Appreciation: Defining June Jordan
Semitsu, Junichi P., The New Crisis
June Jordan (1936-2002) was the most amazing teacher. Ever. Period. Despite being one of the many fortunate students she transformed into a poet, I can't seem to conjure up a metaphor to truly capture her.
No twister or tsunami could match the force with which Jordan, a professor of African American and women's studies, used words.
Jordan began lecturing at the University of California at Berkeley in 1986, and founded and, for the last 11 years, directed an unprecedented academic and artistic movement on the campus known as "Poetry for the People." She focused on poetry written by people ignored in most other university curricula, giving unprecedented respect to the invisible, the misrepresented, the forgotten.
No mosh pit or parade or stampede could capture the energy June infused into the program.
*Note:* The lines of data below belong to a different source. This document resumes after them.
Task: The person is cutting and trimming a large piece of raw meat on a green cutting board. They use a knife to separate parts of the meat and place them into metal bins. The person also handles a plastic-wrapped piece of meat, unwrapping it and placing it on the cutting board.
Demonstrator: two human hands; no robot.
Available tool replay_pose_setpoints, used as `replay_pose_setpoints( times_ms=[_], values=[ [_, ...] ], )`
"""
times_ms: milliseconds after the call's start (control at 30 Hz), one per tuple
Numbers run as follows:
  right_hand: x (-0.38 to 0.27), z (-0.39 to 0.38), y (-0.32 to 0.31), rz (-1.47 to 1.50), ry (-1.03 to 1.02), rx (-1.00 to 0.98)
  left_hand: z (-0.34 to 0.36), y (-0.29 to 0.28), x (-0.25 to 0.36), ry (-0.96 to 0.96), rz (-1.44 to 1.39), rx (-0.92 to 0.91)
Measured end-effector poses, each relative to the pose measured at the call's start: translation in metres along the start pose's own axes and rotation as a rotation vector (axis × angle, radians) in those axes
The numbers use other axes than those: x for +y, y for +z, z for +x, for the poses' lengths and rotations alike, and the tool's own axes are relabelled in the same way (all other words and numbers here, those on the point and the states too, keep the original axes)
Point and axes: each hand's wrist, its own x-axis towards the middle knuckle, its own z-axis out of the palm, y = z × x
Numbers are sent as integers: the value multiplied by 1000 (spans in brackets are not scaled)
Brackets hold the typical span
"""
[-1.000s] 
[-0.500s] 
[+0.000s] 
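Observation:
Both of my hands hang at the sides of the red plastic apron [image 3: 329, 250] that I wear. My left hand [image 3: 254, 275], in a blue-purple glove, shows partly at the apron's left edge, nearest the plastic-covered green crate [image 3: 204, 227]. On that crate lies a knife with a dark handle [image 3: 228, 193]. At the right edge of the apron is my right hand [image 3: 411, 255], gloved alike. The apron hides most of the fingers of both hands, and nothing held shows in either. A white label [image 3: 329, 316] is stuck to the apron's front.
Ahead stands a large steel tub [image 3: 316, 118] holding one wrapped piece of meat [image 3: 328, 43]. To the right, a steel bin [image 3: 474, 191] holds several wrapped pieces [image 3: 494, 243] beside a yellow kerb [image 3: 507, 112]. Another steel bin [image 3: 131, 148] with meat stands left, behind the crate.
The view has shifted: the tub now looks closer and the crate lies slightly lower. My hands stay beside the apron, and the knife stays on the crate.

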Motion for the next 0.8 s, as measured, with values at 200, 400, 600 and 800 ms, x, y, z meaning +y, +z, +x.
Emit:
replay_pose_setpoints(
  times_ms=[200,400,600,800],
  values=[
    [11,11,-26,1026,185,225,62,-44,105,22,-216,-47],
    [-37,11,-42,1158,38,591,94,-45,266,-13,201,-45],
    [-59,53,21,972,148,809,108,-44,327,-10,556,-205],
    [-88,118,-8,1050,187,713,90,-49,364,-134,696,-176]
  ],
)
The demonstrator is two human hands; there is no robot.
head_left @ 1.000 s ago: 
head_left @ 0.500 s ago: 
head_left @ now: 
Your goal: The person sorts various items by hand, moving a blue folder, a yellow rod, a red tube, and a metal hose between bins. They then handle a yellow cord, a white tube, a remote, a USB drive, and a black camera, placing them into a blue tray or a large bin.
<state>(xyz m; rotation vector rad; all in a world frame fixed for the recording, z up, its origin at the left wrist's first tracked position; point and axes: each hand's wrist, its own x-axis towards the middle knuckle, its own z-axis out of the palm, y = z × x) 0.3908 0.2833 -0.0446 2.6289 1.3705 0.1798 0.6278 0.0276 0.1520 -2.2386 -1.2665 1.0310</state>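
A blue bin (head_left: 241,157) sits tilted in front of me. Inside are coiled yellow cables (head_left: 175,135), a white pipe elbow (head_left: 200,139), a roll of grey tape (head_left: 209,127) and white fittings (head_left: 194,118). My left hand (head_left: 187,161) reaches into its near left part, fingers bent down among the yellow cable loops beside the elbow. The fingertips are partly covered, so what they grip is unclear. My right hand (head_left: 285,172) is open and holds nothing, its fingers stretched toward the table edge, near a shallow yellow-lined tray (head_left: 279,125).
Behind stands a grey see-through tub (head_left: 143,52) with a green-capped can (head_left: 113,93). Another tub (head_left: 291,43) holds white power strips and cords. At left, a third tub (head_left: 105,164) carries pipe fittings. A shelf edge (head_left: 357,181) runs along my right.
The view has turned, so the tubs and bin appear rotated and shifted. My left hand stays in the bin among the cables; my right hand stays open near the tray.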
Every semester hundreds of students - of every race, religion and rhythmic potential - signed up to take this course. She presented these new poets in standing-room only readings. She expanded Poetry for the People to Berkeley High School and Dublin Women's Prison. And she helped publish a primer so that others could develop similar programs. No superhero or healer or hallelujah could exemplify how Jordan single-handedly transformed her students' lives. In every classroom she entered, she lived up to her nickname of "Universal Poet," sparking discussions on everything from affirmative action to Jesse Jackson to babies to bisexuality to bombs over Baghdad to Buddha to Palestine to Valentine's Day. …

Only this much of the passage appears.